— Exercise objective —
Output exactly the lines below, starting with the line that has "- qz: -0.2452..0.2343" and going on through the line that has "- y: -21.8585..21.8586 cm", both included, and no other lines.
#### Exercise materials ####
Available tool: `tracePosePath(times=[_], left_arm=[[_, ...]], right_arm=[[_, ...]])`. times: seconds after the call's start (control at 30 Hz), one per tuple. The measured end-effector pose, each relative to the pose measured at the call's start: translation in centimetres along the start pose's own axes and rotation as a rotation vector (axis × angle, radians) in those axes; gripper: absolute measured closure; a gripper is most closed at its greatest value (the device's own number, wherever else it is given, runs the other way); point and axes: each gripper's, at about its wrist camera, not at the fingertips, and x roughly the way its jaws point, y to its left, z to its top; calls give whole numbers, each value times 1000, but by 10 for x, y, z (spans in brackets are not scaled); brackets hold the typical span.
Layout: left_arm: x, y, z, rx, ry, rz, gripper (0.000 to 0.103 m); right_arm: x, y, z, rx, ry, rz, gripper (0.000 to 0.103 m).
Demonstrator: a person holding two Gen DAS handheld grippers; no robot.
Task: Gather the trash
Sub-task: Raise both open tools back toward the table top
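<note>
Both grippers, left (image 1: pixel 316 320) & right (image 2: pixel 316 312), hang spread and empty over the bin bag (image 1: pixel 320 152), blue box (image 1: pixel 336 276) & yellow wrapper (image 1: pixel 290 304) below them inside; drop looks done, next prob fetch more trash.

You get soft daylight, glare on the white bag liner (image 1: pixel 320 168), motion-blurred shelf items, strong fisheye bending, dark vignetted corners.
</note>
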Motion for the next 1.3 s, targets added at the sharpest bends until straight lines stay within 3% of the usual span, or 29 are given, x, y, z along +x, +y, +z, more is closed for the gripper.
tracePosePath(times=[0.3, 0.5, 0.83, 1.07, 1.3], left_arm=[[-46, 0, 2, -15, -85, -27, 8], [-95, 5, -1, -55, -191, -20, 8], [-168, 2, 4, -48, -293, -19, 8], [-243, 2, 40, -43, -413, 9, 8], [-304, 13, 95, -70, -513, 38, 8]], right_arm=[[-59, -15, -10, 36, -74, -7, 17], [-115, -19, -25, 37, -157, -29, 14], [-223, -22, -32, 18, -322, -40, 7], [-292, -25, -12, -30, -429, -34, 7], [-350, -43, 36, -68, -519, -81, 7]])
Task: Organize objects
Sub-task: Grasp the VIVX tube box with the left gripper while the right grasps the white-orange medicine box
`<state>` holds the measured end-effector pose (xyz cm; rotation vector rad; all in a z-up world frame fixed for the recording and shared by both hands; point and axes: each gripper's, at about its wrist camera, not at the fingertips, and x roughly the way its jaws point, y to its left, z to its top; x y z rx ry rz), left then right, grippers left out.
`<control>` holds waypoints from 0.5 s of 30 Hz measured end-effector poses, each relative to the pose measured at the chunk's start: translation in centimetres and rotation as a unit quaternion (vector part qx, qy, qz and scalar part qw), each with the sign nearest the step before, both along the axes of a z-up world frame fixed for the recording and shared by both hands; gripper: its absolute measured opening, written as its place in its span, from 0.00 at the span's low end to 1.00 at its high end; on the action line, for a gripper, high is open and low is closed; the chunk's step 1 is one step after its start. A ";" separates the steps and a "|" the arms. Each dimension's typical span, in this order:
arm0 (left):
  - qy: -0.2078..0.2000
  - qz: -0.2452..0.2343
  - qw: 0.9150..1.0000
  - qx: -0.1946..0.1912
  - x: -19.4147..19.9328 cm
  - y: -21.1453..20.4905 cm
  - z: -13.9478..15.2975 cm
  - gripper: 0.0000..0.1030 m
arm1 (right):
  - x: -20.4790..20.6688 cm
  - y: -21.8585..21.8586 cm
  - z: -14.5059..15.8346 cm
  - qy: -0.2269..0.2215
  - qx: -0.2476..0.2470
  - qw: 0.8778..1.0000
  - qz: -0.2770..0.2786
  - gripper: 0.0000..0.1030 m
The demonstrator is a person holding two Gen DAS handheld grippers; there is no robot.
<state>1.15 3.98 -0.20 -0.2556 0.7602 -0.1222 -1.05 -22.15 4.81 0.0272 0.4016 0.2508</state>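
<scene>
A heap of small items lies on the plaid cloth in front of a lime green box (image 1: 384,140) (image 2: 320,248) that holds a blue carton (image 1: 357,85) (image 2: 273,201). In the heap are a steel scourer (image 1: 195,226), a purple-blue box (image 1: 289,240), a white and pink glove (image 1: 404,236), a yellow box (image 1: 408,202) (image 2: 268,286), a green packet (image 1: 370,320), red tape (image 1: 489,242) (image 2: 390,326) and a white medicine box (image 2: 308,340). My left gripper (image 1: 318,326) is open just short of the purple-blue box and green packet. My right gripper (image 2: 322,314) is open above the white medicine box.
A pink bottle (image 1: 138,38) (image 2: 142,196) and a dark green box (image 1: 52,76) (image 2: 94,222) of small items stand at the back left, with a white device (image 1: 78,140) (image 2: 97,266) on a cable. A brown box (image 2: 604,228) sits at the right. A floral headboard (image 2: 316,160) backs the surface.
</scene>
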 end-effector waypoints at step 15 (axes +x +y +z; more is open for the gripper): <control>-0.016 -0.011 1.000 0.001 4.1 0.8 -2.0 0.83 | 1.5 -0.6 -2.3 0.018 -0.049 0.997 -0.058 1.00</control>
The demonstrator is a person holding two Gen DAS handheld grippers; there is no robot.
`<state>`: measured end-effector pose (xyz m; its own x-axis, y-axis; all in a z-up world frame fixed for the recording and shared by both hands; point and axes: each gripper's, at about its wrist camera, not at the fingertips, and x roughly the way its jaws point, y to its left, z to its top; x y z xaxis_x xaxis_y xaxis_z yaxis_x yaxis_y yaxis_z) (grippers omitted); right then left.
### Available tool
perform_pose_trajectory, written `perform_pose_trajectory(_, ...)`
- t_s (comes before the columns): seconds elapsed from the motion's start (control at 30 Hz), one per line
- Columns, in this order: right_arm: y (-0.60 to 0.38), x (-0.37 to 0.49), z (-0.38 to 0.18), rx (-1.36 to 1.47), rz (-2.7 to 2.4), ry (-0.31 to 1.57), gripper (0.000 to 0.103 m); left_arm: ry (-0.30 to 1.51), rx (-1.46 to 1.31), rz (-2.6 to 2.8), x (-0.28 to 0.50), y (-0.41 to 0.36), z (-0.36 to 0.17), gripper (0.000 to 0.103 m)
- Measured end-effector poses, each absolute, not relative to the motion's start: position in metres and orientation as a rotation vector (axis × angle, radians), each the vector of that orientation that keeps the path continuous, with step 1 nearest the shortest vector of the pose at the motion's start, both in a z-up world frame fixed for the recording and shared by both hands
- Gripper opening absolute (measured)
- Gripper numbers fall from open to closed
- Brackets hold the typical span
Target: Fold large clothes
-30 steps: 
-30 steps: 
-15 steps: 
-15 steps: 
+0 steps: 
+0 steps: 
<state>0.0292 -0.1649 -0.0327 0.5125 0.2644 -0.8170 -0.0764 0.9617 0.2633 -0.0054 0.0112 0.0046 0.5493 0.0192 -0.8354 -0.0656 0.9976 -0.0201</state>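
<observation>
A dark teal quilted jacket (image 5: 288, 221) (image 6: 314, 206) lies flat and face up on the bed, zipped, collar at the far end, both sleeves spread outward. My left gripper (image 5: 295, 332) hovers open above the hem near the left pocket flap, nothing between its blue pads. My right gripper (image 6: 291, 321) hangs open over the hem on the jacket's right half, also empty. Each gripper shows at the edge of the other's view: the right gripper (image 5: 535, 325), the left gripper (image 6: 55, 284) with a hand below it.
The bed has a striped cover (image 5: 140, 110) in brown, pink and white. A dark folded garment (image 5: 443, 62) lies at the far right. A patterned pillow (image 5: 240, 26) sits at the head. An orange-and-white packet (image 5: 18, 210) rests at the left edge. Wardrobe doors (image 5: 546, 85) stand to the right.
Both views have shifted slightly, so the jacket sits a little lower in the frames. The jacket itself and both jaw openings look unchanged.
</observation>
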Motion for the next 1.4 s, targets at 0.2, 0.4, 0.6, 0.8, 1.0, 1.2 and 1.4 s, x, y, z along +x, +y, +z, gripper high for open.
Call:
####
— Solution to the problem —
  - qz: -0.2452..0.2343
  - qw: 0.9150..1.0000
  - qx: -0.1946..0.1912
  - x: -19.4147..19.9328 cm
  - y: -21.1453..20.4905 cm
  - z: -13.9478..15.2975 cm
  - gripper: 0.0000..0.1030 m
arm1 (right):
  - x: -20.4790..20.6688 cm
  - y: -21.8585..21.8586 cm

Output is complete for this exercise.